Prompt
Please repeat the entire listing verbatim and keep the pictures out.

————

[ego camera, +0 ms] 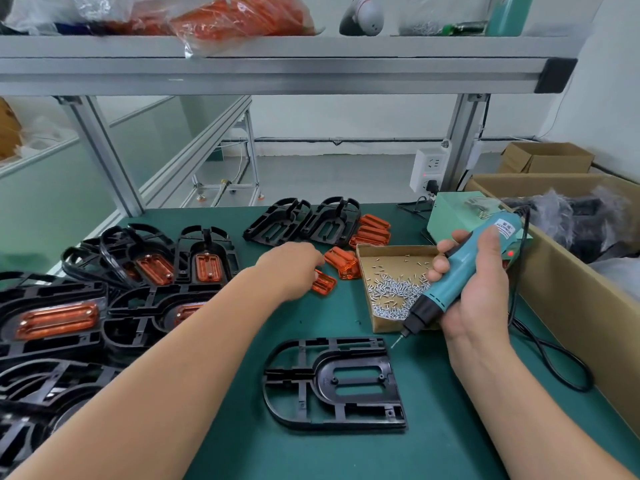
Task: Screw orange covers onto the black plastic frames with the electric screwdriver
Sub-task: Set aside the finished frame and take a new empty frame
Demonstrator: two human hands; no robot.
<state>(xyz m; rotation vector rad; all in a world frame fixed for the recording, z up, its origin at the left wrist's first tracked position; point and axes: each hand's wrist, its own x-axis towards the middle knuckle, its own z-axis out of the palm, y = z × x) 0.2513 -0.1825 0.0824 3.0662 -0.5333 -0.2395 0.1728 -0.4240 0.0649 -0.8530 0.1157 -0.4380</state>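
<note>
Left hand (294,268): left of the box (394,251), fingers on a cover (325,284); cannot tell the grip.
Right hand (476,299): over the box, gripping the screwdriver (450,275).
Frame (323,379): flat, just below the box.

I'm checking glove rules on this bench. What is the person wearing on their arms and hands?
Nothing that shows. The left hand and the right hand are bare: no gloves, and no rings that I can see. The left forearm and the right forearm are bare as far as the picture reaches: no sleeves, watch or wrist strap.
</note>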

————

The answer
[ego camera, +0 ms] 
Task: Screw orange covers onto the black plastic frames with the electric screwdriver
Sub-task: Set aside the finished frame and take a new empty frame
Demonstrator: two human hands; no robot.
<state>(xyz m; rotation vector rad; all in a world frame fixed for the recording, z up, its origin at the left wrist's first tracked position; point and axes: each hand's wrist, its own x-axis towards the middle knuckle, its own z-axis out of the palm, y = z × x) 0.2513 -0.1825 0.0824 3.0662 -0.5333 -0.2395 0.1728 -0.4240 0.0649 -0.8530 0.1157 -0.4380</state>
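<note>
Left hand (294,268): left of the box (394,251), fingers on a cover (325,284); cannot tell the grip.
Right hand (476,299): over the box, gripping the screwdriver (450,275).
Frame (323,379): flat, just below the box.

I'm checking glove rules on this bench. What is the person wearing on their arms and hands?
Nothing that shows. The left hand and the right hand are bare: no gloves, and no rings that I can see. The left forearm and the right forearm are bare as far as the picture reaches: no sleeves, watch or wrist strap.
</note>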

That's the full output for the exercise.